## What this task involves
Could you copy every line of the data that contains the word "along"?

Source data:
*-*-*

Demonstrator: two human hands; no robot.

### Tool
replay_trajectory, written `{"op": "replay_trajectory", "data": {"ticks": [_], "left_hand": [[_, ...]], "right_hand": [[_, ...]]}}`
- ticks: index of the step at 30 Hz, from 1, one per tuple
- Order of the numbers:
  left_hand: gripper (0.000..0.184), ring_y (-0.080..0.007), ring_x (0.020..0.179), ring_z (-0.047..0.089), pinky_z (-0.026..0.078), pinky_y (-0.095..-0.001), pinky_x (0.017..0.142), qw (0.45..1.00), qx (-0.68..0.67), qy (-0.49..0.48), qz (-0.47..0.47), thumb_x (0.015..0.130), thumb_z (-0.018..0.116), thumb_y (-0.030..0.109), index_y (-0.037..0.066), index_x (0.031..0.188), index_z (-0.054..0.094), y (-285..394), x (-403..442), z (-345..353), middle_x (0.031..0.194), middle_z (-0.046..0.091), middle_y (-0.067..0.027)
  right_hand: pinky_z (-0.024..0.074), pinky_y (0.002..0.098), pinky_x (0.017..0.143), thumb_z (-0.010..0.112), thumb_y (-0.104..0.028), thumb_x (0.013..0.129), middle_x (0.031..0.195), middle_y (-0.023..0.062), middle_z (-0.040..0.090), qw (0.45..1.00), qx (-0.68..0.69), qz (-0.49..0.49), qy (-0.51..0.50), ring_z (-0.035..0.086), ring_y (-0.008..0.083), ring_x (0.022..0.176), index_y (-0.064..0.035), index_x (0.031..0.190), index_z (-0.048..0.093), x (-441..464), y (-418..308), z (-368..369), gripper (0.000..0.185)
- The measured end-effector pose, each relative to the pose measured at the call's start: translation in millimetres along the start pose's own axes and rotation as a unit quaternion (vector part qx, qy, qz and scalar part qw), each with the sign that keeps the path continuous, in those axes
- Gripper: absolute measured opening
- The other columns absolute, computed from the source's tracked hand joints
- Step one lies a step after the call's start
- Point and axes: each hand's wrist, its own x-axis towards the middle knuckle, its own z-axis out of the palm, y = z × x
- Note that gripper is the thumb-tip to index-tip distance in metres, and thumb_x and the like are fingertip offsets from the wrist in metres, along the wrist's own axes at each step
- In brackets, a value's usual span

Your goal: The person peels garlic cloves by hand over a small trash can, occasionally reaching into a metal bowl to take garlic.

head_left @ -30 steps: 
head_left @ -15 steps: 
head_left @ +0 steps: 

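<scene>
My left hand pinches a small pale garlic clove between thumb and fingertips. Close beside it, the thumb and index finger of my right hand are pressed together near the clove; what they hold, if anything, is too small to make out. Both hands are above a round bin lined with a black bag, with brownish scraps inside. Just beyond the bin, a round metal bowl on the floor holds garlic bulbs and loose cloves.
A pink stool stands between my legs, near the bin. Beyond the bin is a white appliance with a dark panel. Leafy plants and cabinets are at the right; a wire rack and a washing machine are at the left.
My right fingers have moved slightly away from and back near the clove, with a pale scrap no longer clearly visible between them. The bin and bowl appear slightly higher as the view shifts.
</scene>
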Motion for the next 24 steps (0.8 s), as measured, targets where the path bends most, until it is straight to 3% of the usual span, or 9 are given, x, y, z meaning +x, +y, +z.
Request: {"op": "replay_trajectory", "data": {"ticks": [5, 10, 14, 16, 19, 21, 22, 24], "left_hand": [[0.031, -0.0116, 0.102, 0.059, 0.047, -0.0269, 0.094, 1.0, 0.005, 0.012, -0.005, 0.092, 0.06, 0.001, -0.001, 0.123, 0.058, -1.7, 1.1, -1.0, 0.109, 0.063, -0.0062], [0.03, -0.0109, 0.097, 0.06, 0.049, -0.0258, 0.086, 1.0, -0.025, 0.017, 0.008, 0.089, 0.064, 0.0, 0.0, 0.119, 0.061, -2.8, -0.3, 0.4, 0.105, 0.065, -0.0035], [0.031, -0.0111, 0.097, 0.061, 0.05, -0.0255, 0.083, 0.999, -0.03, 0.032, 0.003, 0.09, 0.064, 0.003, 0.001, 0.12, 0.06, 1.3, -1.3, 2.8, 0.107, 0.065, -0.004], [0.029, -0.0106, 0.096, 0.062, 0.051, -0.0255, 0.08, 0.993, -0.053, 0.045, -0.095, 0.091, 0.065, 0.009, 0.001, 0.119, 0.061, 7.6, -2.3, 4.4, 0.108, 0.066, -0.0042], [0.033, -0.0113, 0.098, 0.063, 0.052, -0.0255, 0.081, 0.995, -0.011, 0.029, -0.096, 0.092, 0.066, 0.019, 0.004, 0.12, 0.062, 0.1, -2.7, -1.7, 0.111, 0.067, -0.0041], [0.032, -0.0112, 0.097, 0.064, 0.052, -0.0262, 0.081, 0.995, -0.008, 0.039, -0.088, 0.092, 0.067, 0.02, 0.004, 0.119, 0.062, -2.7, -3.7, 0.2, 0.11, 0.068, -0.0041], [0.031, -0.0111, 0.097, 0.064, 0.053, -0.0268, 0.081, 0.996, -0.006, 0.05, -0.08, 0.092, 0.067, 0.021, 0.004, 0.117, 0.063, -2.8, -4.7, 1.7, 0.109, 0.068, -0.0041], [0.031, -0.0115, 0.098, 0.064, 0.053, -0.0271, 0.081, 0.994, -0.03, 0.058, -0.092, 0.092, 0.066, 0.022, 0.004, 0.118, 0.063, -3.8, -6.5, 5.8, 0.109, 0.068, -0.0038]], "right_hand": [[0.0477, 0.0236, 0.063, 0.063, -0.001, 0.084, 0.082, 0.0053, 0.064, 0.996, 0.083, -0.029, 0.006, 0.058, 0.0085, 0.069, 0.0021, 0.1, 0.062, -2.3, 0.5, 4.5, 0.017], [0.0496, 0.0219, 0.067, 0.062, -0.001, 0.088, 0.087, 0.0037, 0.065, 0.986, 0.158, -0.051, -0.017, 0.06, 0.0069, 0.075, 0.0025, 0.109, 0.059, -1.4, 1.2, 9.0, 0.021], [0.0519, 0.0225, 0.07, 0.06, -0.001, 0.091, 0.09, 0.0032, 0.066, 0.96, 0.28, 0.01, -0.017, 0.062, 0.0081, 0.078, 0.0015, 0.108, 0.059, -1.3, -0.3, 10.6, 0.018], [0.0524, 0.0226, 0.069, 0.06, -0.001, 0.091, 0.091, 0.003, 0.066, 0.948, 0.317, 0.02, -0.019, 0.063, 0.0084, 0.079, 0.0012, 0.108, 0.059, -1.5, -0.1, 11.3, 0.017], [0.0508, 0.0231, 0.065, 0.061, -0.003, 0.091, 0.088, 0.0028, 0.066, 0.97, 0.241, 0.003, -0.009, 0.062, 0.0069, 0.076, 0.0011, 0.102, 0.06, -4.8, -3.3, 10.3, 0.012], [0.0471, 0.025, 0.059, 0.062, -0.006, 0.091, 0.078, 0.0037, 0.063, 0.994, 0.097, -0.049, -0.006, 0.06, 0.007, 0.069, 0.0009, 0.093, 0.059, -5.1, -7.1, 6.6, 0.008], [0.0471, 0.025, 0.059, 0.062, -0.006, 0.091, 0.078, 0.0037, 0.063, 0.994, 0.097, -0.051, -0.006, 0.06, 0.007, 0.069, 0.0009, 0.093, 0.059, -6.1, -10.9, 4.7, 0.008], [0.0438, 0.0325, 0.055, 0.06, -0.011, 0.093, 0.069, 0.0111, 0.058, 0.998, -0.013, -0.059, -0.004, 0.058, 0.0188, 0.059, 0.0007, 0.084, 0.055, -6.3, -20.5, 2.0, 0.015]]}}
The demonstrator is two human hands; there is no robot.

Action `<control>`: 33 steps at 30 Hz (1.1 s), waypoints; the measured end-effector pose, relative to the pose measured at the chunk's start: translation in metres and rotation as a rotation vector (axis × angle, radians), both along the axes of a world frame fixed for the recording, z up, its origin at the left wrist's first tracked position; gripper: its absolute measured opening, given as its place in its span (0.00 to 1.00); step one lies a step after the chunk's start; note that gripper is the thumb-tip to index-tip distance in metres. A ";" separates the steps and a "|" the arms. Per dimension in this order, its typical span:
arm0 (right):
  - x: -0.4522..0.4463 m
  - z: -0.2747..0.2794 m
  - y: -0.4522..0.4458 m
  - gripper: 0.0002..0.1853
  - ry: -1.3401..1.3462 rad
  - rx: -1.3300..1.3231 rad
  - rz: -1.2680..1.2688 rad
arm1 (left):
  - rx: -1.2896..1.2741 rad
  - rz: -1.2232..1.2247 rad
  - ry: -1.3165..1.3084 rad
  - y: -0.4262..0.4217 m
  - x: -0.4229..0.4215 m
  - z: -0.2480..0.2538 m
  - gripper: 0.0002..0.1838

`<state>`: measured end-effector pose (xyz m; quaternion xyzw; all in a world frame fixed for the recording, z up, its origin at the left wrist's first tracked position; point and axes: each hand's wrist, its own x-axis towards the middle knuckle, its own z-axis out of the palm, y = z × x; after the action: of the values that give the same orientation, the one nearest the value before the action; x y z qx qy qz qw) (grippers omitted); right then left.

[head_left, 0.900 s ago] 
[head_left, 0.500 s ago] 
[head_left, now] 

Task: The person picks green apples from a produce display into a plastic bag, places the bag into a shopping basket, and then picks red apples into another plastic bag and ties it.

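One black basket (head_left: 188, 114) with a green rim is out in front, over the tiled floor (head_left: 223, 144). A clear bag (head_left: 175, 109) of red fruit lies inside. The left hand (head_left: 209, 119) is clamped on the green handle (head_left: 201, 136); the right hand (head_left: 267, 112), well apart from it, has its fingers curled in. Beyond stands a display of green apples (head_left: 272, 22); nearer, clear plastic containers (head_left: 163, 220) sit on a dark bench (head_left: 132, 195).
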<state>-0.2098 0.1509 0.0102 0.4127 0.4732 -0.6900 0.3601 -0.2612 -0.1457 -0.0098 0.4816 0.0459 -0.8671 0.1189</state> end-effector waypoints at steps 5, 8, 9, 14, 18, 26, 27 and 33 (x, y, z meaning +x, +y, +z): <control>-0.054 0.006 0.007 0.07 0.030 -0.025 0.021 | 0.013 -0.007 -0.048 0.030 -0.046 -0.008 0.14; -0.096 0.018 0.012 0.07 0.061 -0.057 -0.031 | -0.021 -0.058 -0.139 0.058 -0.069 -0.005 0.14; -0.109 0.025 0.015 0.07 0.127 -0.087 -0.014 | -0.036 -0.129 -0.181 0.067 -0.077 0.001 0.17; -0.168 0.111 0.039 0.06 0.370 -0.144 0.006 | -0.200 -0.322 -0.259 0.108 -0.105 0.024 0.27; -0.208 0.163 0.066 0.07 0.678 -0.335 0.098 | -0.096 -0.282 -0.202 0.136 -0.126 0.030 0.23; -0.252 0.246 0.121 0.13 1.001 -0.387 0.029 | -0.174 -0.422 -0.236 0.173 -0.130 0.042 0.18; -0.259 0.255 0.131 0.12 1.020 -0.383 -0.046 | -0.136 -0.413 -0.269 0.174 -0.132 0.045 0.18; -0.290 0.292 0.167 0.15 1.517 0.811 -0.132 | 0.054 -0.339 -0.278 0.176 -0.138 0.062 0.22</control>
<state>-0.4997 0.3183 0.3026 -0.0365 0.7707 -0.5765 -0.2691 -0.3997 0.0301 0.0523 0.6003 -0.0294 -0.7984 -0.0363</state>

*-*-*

## Exercise answer
- The measured end-effector pose, each relative to the pose measured at the call's start: translation in millimetres along the start pose's own axes and rotation as a unit quaternion (vector part qx, qy, qz and scalar part qw), each with the sign that keeps the path continuous, in those axes
- Note that gripper is the thumb-tip to index-tip distance in metres, and thumb_x and the like are fingertip offsets from the wrist in metres, along the wrist's own axes at each step
Action `<control>`: 33 steps at 30 Hz (1.1 s), waypoints; the measured end-effector pose, relative to the pose measured at the chunk's start: translation in metres and rotation as a rotation vector (axis × angle, radians), both along the axes of a world frame fixed for the recording, z up, its origin at the left wrist's first tracked position; gripper: its absolute measured opening, given as its place in its span (0.00 to 1.00); step one lies a step after the chunk's start; note that gripper is the thumb-tip to index-tip distance in metres. A ";" separates the steps and a "|" the arms. Per dimension in this order, its typical span:

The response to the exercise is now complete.